Sharon Gerecht Receives Award to Advance Graft Technology to Treat CAD and CCD

Sharon Gerecht, Director and core faculty member at INBT, Kent Gordon Croft Investment Management Faculty Scholar, and professor in the Department of Chemical and Biomolecular Engineering, was awarded funding by The Maryland Stem Cell Research Commissions for her project, “Swine Study of Patient-Specific Small-Diameter Tissue Engineered Vascular Grafts for Arterial Conduits.” Established by the governor and the Maryland General Assembly through the Maryland Stem Cell Research Act of 2006, the Maryland Stem Cell Research Fund (MSCRF) promotes state-funded stem cell research through grants to both public and private entities in Maryland.

Gerecht received a validation award, which is given to promising stem cell projects at research labs and universities that show strong potential for the commercial market. Her project is focused on advancing her existing graft technology to treat coronary artery disease (CAD) and congenital cardiovascular defects (CCD). CAD is a leading cause of death or impaired quality of life, resulting in more than half a million coronary artery bypass surgeries per year with treatment costing over $100,000 per procedure. CCD, which are present in 1% of births, including 20,000 infants born in the US annually, costs about $80,000 per procedure.
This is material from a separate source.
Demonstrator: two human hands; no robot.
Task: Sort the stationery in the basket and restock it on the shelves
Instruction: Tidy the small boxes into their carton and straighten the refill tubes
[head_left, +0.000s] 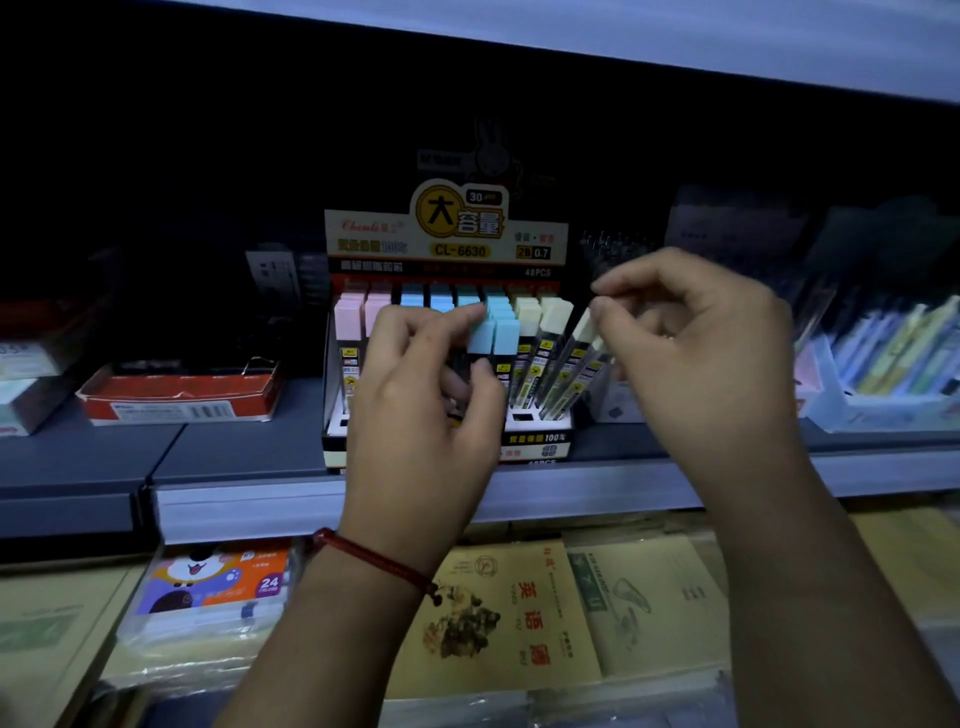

Surgical intervention using grafts from the same person is the most common corrective procedure for CAD and CCD, but many lack suitable transplantable tissue. For those without suitable tissues, synthetic grafts are used, but they cannot sustain aortic pressure or degrade as native, healthy tissues replaces damaged tissue. The award will help Gerecht’s team, which includes Narutoshi Hibino, INBT researcher and pediatric cardiac surgeon at the Johns Hopkins School of Medicine, and Morgan Elliot, INBT PhD student, fabricate patient-specific, small-diameter tissue engineered grafts to large animal studies.